A recent price check on a basket of 20 items by Jefferies analysts found that Lidl was about 9% cheaper than Walmart, the largest grocer in the US. Lidl claims to offer products for as much as 50% less than rival stores.
So far, Lidl has opened 10 stores along the East Coast and plans to open 80 by the middle of next year.
Lidl has already upended the grocery-store market in the UK, sending some of the largest supermarket chains into vicious price wars. Analysts are now expecting it to do the same in the US.
How does the grocery chain manage to keep prices so low?
1. Most of its products are private-label brands
Around 90% of the products in Lidl stores are private label brands.
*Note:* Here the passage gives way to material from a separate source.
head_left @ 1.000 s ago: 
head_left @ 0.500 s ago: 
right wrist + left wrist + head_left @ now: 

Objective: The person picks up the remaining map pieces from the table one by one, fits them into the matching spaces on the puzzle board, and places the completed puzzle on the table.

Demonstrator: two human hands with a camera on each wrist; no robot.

These are products manufactured specifically for Lidl.
The benefits of selling these brands are two-fold. Lidl cuts out the middleman, which eliminates any additional costs from a supplier. The company also has greater control over manufacturing costs and can set its own prices. In turn, this means that products can be sold for higher margins than national brands as the initial costs are much lower.
2. It has a limited selection of products
"There is a lot of volume through a limited number of items," retail analyst Scott Mushkin of Wolfe Research told Business Insider. For instance, according to Mushkin, the store might only stock two types of mustard: its own brand and a national brand. This limited variety gives Lidl more buying power with its suppliers as it is ordering larger quantities of fewer products.
Doug Koontz, head of content at research firm Planet Retail RNG, told Business Insider that Lidl has around 2,000 different products in its store. This is considerably less than the 20,000 unique products stocked at equivalent grocery stores or the 60,000 unique products typically stocked at a supercenter, he said.
3. It stocks "fast-moving items"
Lidl favors everyday items that shoppers buy often, Mike Puglia, director of retail insights firm Kantar Retail, told Business Insider.
"The assortment is limited to the fastest moving items, which drives gross profit dollars," he said. "Higher velocity items mean less money tied up in inventory."
In a visit to one of the new stores, Puglia noticed that the focus was on everyday items such as cereal, juice, and produce, rather than niche or specific products.
4. Its stores are relatively small
Lidl's new US stores are, on average, 20,000 square feet with about six aisles. While this is larger than its European sister stores, it's only about a quarter of the size of a traditional US supermarket like Kroger.
5. It keeps labor costs low
Lidl stores are thinly staffed to keep labor costs down.
To limit the amount of human interaction, Lidl has efficient technology and automation in the back room, Koontz told Business Insider. In the store, customers are required to weigh their produce and bag their own groceries.
Store employees are also cross-trained so that they can work in any section of the store.
"As a result, staffing is more flexible and efficient," Mike Puglia from Kantar Retail told Business Insider.
6. It displays products in the boxes they were shipped in
Lidl displays most of its products in the packaging it was shipped in, which speeds up the restocking process and requires less manpower.
In a visit to one of the new stores, Mushkin noticed that milk was stacked on carts, which had wheels below. These carts are stacked by suppliers and wheeled directly off of trucks and into stores, he said.
Lidl also spends less money on in-store merchandising because they do not stock as many national brands. Rather than having elaborate cardboard cutouts or stacked pyramids, they can stick to simple displays and use so-called "dump bins," and baskets to present products.
7. It cuts costs on things like lighting
Overall efficiency is key at Lidl and it constantly cuts costs along the way.
They avoid spending money on all the "bells and whistles of a store," Koontz told Business Insider.
“We look at waste differently,” a spokesperson for Lidl told the Washington Post. “It’s not just what ends up in the garbage can at the end of the day, but also about any inefficiency along the way that ends up costing the customer more.”
According to the Washington Post, one way of doing so is making stores make good use of natural light whenever it can.
8. It doesn't spend a ton on ads
Lidl sticks to local, smaller-scale marketing.
“They have been very active locally on local radio advertisements and local social media," Koontz told Business Insider.